Updated: Nov 2, 2020

"I thank my God every time I remember you. In all my prayers for all of you, I always pray with joy because of your partnership in the gospel from the first day until now, being confident of this, that he who began a good work in you will carry it on to completion until the day of Christ Jesus. It is right for me to feel this way about all of you, since I have you in my heart; for whether I am in chains or defending and confirming the gospel, all of you share in God's grace with me. God can testify how I long for all of you with the affection of Christ Jesus. And this is my prayer: that your love may abound more and more in knowledge and depth of insight, so that you may be able to discern what is best and may be pure and blameless until the day of Christ, filled with the fruit of righteousness that comes through Jesus Christ-- to the glory and praise of God.

Paul to the Philippians 1:3-11

Several people have asked if I would write down the benediction that I often give at the end of services. It is not original to me. I served a church in Montana for 3 years and one of the members gave it to me to use at a funeral service. Her pastor had heard it from Richard Halverson, former Chaplain of the U.S. Senate. Where he received it I do not know. But, when I first read it for that outdoor funeral service in little Cooke City, Montana it struck a chord. The occasion of the service was tragic – two prominent members in town had voluntarily headed up a mountain to put in a radio tower to give the city better reception. The jeep somehow lost traction and rolled down the side of a steep cliff and both men died. I knew them well. I was the only pastor in town and in a community that small, everyone attended. I didn’t know what I was doing. I was 26. A whole community was mourning.
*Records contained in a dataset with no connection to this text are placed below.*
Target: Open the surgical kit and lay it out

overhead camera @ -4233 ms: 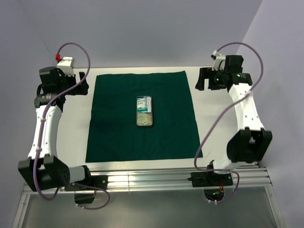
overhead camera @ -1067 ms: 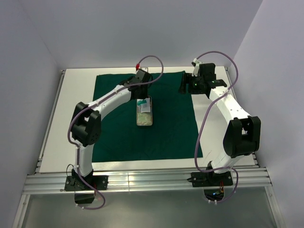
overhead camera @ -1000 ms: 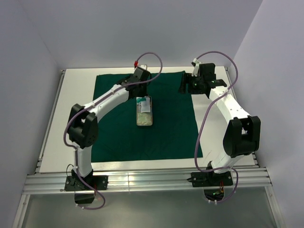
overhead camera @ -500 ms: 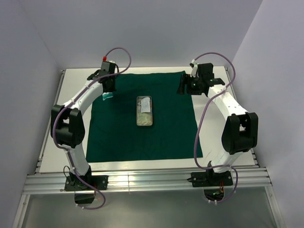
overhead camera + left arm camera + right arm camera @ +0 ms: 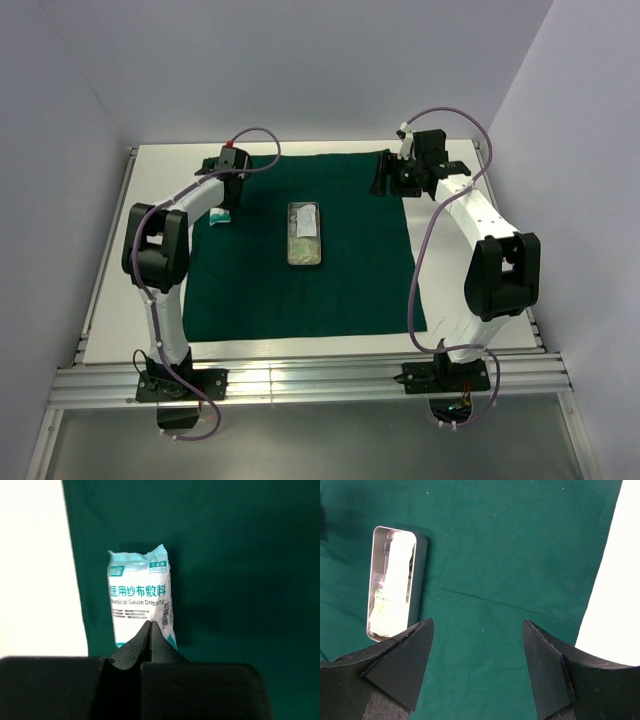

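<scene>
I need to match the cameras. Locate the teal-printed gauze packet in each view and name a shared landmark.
Top external: gauze packet at the green cloth's left edge, far half.
Left wrist: mid-frame, its lower edge pinched by the shut left tool.
Right wrist: not in view.
Shared landmark: the green cloth, bordering the white table in all three views.

The top camera overlooks the white bench [image 5: 300, 348] from high behind its near edge; both wrist cameras look closely down on the dark green cloth wrap [image 5: 350, 280].
</scene>
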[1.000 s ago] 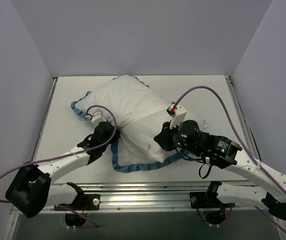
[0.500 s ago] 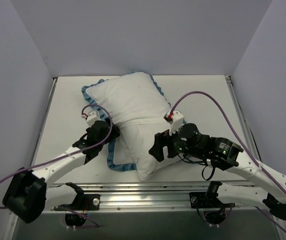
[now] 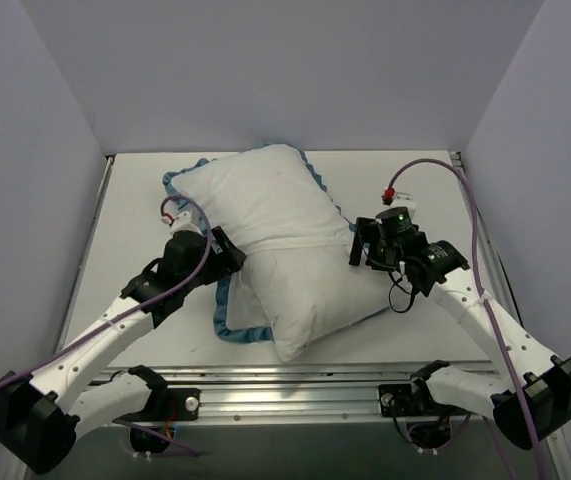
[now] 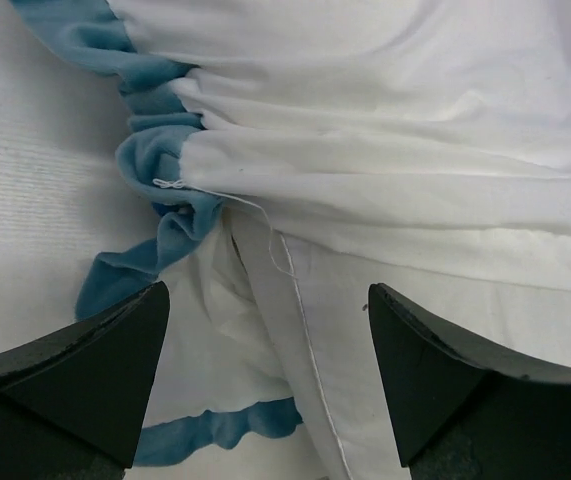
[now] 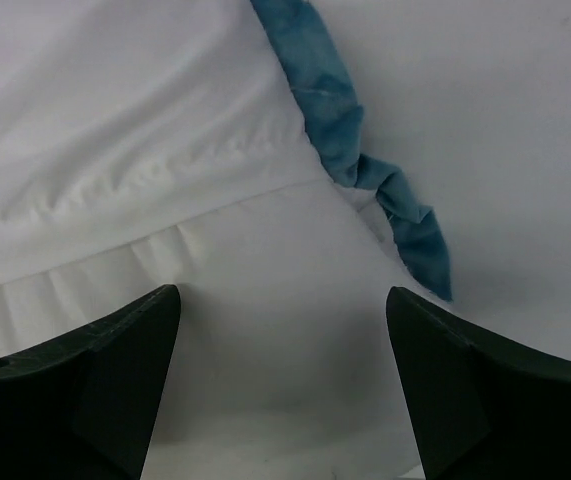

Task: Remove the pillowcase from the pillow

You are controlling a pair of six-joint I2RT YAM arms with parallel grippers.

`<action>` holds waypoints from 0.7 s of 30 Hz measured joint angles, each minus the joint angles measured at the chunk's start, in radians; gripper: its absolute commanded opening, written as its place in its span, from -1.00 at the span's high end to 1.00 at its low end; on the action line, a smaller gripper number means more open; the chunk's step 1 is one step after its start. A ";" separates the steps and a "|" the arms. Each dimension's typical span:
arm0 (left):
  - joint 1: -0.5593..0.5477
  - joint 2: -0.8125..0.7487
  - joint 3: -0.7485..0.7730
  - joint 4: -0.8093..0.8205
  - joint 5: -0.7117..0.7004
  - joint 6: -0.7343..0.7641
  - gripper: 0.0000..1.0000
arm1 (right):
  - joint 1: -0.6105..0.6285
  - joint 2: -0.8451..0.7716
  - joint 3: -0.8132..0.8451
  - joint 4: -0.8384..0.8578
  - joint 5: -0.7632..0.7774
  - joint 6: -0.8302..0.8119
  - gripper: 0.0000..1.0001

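The pillow (image 3: 310,300) is seen half out of the pillowcase (image 3: 255,195). The left gripper (image 3: 227,252) and right gripper (image 3: 360,245) are held spread, empty, beside it. If stuffing is pinched along with cloth, both could be dragged together.

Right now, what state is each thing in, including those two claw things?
pillowcase: partly on, bunched over the pillow's far half.
pillow: near half bare, sticking out.
left jaws: open, holding nothing, above the bunched edge.
right jaws: open, holding nothing.
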 measured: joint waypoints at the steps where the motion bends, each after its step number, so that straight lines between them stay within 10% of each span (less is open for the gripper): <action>1: 0.000 0.038 0.014 0.001 0.018 0.006 -0.79 | -0.006 0.005 -0.027 0.007 -0.024 0.000 -0.47; 12: 0.060 0.604 0.422 -0.039 0.197 0.168 -0.86 | 0.222 -0.050 -0.232 0.277 -0.170 0.141 -0.35; 21: 0.093 0.603 0.616 -0.059 0.146 0.301 -0.92 | 0.411 0.160 -0.168 0.465 -0.251 0.199 -0.36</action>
And yet, even then as I read those words, “wherever you are, God has put you there; He has a purpose in your being there,” I knew that these were truths that we needed to hear. I knew they were truths that I needed to hear.

A Benedicton is a closing. It declares truths about God and about us. It is the last thing we hear each Sunday as we go out into a hurting and battered world. The beauty about truth is that it is true whether we feel it in the moment or not. It is not a suggestion or a hunch. It is a declaration.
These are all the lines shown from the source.